Junto con la constitución de los institutos religiosos clericales se acrecientan, más que decir surgen, los carismas dentro de la Iglesia. Cada congregación tiene su carisma, la forma de proyectar su labor misionera, su apostolado, su misión evangelizadora. Todas las congregaciones sacerdotales –y lo mismo pasa en las órdenes y congregaciones religiosas femeninas- tienen distintas maneras de gestionar su misión. Los diocesanos son presbíteros al servicio de la iglesia local. Los franciscanos, que tienen varias ramas, se caracterizan por su celo comunitario y sentido de fraternidad, su vida de pobreza y su profunda espiritualidad. Los dominicos son evangelizadores y por eso se les conoce como la Orden de los Predicadores. Los carmelitas son estudiosos profundos de las Sagradas Escrituras y llevan una vida de oración permanente. Los jesuitas consagran su labor en la prédica de la fe y de la justicia. Son los “políticos” de la Iglesia. Denuncian dictaduras y totalitarismos. Defienden a perseguidos por causas injustas. Promueven la participación popular en las decisiones sociales. Son grandes educadores y postulan ideales de libertad y de promoción social. Y en esa línea doctrinal son defensores de las migraciones y de los derechos de los que emigran por causas económicas, religiosas o políticas. Nadie debe sorprenderse de sus acciones. Y el Papa Francisco, que es jesuita, se mantiene en el vórtice del huracán político global porque pertenece a ese carisma. Y así, los Misioneros del Sagrado Corazón, Escolapios, Agustinos Recoletos, Paúles, Mercedarios, Carmelitas Descalzos, Claretianos, Pasionistas, Redentoristas, la enorme variedad de congregaciones sacerdotales se sostienen sobre los carismas que conducen su ministerio y apostolado. Los salesianos, por ejemplo. Fueron creados por Don Bosco para educar y para asistir a familias necesitadas. Su centro vital es la educación de la juventud. El oratorio festivo, los centros juveniles, la educación en valores, el sentido de familia. Bajo ese carisma se conduce su misión. Ese es su canon.

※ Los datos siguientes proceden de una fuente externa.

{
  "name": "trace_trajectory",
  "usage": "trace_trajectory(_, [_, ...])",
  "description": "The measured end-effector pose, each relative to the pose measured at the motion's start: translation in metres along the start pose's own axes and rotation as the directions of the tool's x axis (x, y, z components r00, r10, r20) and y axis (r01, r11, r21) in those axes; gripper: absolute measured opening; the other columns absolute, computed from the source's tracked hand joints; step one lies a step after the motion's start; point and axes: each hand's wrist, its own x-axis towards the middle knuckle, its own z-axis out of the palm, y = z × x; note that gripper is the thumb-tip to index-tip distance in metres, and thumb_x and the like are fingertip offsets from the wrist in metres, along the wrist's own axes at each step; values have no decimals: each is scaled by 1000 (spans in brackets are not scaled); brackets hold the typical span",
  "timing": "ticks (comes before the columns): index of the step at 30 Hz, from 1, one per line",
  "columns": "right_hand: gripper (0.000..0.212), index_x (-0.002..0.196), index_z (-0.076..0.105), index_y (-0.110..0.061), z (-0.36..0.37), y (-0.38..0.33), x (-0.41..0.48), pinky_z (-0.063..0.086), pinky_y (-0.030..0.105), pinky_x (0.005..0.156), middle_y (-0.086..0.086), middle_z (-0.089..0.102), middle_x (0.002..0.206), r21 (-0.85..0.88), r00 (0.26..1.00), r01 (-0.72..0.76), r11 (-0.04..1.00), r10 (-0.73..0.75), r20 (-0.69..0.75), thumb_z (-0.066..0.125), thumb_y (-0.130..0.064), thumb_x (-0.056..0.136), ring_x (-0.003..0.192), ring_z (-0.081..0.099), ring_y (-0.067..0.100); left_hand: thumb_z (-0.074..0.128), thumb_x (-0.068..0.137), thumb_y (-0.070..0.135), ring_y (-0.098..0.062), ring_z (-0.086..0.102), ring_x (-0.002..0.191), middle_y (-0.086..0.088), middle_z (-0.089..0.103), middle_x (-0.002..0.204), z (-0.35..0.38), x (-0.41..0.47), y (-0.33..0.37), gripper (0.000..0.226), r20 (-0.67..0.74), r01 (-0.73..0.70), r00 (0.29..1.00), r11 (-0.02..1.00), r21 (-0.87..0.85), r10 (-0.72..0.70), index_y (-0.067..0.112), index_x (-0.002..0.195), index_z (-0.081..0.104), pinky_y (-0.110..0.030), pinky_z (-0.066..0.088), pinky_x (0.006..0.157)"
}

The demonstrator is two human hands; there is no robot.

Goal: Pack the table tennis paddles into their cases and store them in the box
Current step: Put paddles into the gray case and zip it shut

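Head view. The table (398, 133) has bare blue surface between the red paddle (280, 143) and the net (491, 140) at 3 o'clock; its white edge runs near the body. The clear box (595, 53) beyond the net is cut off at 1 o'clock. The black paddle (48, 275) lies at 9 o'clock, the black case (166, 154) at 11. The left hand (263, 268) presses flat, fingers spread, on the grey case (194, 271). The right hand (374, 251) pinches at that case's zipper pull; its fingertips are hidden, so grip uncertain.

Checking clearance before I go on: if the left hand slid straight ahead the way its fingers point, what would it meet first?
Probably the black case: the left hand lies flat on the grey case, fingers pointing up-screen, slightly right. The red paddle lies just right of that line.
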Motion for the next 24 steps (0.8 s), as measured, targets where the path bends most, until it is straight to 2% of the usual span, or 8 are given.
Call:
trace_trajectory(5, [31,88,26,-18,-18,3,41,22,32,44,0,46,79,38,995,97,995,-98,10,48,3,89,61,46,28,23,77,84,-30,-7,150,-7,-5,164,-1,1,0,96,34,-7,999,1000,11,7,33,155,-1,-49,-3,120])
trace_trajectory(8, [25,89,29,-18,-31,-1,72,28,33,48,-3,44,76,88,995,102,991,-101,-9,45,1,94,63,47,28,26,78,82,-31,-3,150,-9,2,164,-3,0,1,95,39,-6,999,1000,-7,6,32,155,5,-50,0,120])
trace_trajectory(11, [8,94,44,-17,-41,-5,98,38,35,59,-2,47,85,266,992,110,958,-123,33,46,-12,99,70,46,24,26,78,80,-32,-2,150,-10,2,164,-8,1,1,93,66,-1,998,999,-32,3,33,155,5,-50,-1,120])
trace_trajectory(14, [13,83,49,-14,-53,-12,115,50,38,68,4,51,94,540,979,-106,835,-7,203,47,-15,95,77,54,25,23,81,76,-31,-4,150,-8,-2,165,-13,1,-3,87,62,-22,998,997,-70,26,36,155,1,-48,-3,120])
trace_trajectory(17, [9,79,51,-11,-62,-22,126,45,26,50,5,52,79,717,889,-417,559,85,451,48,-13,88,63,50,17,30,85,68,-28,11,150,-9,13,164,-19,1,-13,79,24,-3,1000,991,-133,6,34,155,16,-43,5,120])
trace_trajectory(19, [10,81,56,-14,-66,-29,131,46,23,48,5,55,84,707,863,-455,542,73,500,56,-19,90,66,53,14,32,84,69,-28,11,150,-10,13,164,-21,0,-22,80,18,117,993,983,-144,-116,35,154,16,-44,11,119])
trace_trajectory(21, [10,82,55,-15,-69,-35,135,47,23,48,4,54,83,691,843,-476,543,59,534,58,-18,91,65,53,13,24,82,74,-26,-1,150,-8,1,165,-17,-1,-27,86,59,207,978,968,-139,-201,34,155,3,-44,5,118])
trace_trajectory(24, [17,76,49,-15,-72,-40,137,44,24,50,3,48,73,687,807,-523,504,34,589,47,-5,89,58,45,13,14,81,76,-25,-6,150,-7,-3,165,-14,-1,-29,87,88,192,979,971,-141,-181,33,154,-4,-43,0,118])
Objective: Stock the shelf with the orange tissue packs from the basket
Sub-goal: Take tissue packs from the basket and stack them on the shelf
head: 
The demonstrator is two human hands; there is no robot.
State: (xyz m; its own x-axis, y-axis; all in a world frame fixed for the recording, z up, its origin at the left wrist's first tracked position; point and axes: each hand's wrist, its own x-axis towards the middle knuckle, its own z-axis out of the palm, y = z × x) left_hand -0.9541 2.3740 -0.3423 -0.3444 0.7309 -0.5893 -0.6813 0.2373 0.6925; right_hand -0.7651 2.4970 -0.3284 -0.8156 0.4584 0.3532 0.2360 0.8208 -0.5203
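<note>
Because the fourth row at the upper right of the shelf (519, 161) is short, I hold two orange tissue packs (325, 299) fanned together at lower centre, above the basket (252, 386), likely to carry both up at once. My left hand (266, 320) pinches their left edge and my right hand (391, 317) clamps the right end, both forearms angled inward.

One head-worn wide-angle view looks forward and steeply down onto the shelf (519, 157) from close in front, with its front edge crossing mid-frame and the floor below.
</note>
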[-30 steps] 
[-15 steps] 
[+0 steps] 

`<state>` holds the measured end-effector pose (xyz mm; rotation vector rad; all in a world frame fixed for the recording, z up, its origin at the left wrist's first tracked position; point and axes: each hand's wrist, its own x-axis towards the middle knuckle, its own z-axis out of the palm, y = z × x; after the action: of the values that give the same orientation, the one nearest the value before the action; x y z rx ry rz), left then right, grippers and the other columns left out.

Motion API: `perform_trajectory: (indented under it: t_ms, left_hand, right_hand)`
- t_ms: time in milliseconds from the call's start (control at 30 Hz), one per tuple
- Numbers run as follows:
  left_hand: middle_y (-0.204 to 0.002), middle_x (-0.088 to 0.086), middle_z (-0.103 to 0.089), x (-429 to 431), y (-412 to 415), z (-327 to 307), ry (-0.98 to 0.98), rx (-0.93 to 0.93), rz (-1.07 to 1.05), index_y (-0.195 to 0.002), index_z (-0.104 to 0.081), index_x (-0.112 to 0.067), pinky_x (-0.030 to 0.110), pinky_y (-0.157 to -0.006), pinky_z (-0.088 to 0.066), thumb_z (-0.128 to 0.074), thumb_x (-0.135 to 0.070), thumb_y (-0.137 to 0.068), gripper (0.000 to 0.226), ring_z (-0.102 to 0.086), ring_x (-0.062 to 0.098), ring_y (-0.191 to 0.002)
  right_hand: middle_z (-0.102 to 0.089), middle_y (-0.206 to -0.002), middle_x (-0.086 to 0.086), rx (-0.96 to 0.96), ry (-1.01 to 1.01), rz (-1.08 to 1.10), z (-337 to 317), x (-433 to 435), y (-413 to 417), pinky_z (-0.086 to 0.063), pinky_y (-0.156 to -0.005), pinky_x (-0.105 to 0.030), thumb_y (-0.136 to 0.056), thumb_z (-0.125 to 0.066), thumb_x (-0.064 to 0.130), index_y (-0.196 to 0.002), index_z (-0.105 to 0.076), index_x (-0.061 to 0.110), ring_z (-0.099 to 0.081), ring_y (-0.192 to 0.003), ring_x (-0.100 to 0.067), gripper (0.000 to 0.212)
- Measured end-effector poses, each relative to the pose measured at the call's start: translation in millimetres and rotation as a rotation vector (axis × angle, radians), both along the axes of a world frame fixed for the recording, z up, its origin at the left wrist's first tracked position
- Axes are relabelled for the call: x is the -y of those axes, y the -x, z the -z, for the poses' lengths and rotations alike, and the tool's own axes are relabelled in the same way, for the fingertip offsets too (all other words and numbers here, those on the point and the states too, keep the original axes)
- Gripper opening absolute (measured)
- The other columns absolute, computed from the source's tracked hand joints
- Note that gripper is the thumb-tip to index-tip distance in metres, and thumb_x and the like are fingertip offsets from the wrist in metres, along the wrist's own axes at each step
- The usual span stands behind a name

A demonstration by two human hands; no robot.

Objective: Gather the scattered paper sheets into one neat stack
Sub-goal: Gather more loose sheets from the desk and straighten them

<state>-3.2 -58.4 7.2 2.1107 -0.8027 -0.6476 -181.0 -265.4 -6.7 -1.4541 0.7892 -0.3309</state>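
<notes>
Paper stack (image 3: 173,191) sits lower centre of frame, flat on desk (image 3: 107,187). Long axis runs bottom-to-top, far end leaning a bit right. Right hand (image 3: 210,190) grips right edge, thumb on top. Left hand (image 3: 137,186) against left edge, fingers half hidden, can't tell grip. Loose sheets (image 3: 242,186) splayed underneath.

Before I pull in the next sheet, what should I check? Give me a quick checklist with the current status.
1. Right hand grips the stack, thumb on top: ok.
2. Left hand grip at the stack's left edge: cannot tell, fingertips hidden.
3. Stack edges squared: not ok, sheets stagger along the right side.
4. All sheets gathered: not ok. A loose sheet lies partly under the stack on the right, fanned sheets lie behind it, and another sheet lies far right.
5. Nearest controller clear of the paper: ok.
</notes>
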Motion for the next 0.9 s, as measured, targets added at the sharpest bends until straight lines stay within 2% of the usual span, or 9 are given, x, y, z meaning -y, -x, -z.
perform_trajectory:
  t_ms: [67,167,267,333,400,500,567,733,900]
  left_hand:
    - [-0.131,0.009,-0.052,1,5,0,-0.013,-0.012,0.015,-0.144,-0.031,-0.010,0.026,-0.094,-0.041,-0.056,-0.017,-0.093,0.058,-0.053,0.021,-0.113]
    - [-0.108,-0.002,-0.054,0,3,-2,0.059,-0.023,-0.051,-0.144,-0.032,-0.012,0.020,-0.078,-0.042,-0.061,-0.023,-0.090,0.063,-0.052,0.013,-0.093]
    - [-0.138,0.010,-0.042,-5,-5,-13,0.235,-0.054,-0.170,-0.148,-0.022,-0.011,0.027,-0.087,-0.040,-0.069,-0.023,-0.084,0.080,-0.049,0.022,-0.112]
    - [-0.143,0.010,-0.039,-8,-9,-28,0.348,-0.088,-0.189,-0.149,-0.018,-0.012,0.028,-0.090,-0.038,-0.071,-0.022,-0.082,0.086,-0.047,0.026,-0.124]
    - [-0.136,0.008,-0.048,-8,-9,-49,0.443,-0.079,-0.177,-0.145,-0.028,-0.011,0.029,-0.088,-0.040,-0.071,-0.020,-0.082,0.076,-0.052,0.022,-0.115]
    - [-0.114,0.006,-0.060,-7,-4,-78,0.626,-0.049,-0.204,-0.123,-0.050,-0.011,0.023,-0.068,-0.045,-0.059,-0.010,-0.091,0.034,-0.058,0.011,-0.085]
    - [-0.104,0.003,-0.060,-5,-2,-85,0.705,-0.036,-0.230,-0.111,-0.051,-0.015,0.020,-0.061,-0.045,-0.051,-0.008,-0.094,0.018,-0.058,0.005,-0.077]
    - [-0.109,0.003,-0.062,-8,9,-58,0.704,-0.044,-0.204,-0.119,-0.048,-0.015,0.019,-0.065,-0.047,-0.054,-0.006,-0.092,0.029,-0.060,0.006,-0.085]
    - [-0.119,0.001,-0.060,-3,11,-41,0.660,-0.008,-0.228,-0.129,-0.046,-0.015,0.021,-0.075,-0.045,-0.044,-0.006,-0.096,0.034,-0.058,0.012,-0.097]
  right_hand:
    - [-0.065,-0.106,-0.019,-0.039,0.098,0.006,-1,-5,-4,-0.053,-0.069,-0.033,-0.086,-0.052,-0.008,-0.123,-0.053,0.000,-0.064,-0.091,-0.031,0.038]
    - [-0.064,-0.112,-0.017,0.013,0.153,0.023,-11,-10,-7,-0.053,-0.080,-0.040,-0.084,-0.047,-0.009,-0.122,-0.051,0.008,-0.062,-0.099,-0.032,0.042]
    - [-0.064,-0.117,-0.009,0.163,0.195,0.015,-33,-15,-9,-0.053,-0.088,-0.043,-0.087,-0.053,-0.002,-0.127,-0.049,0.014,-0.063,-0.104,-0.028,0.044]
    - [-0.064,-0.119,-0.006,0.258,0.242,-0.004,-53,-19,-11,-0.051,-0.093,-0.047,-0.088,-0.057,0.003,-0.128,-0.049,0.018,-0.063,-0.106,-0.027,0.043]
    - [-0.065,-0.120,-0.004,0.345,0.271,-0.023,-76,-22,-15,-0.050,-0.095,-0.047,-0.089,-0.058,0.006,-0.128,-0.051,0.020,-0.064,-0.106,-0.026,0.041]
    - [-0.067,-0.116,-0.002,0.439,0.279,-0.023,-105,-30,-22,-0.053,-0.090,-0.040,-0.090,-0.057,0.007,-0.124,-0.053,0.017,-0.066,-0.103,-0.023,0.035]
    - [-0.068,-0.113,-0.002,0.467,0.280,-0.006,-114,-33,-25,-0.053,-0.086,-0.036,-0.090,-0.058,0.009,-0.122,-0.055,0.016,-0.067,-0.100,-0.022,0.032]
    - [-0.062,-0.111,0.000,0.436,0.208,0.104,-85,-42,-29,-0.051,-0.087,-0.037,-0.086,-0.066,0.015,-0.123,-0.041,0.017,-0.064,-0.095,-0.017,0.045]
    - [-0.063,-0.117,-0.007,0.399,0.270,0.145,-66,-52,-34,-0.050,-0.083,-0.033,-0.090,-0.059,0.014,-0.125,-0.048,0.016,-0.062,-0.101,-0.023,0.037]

Como los jesuitas, centrados siempre en el centro de las polémicas por no entenderse a plenitud su misión, el salesiano, igual que los miembros de las muchas otras congregaciones, debe cumplir sus votos solemnes, entre los cuales el de la obediencia a sus superiores es parte intrínseca de la vida eclesial, la que fragua su unidad en la diversidad. Cuando un jesuita excede su presencia pública se le lleva a otro destino. Igual, a un salesiano. Porque el polo mediático no es su medio de vida, sino la Iglesia como totalidad y su congregación como comunidad a la que se debe y en la que está impulsado a hacer su tránsito sacerdotal. Quien ignore, desentienda o desdiga de estas fundamentaciones, desconoce su real objetivo y ha perdido, por tanto, su rumbo. La Iglesia es esa y no otra.